La tesorería representa la capacidad de una empresa para atender sus pagos cuando llegan, no solo la facturación que espera obtener. Esta diferencia es esencial: un negocio puede vender más y, aun así, sufrir tensión si cobra tarde, acumula existencias o afronta gastos antes de recibir ingresos. Trabajar la tesorería implica mirar hacia adelante y transformar la información de ventas, proveedores, nóminas, impuestos y préstamos en una previsión sencilla. No hace falta un modelo complejo para empezar; basta con una visión actualizada de cuándo entra y cuándo sale el dinero.
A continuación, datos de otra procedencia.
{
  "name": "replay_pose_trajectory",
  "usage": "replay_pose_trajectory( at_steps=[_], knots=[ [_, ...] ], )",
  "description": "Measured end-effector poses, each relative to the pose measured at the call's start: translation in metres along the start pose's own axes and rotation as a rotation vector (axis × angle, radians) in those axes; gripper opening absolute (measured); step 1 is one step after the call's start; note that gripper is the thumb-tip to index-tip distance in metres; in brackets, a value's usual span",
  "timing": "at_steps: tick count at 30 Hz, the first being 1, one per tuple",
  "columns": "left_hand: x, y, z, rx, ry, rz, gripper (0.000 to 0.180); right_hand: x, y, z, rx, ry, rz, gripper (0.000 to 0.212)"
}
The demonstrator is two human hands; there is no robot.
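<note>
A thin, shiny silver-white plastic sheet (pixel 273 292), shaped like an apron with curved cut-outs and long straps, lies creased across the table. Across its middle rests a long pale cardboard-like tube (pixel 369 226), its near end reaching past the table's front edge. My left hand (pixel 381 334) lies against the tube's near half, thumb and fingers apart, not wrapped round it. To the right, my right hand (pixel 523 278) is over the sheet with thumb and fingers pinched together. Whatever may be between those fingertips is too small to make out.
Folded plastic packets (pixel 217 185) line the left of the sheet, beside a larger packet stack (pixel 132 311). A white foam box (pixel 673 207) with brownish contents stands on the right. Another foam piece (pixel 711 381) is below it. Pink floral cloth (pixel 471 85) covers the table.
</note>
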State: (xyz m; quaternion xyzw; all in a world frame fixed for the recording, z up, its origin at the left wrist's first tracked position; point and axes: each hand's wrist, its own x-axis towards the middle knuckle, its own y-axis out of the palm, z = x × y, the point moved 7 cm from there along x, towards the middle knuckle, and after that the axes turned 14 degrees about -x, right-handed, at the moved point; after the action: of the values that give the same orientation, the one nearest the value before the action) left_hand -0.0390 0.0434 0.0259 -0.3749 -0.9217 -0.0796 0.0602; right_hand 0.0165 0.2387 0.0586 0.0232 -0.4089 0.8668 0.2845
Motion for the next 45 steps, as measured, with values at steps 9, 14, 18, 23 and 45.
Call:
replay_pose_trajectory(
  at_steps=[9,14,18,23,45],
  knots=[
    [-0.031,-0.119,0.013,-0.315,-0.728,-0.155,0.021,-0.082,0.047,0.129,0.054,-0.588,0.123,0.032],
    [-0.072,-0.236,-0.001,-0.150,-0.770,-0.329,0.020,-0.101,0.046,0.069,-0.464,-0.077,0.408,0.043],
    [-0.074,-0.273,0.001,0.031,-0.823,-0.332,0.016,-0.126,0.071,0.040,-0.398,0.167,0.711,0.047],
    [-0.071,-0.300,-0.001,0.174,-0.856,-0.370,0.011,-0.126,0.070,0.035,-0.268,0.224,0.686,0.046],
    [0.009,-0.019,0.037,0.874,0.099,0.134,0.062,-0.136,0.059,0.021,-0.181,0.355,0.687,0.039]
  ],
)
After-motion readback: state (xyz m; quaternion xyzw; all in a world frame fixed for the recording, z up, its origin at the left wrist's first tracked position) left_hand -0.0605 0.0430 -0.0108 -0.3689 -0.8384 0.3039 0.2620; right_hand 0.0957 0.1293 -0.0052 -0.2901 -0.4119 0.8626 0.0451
Anticipar para tener margen
Una previsión semanal o mensual ayuda a reconocer los periodos de mayor presión y a actuar antes de que aparezca el problema. Puede servir para renegociar un plazo, ajustar una compra, adelantar una conversación de cobro o valorar una línea de apoyo con tiempo suficiente. El objetivo no es eliminar toda incertidumbre, sino hacerla visible. Cuando el equipo comparte una lectura clara de la caja, las decisiones de crecimiento dejan de apoyarse en la intuición y se convierten en pasos asumibles para la empresa.
La tesorería no frena el crecimiento: le da un terreno seguro.
Actualiza cobros y pagos previstos.
Detecta semanas con mayor tensión.

Mantener esta previsión actualizada no exige grandes herramientas: requiere constancia y conversaciones a tiempo. Cuando la tesorería se revisa con regularidad, la empresa gana capacidad para responder sin renunciar a sus objetivos.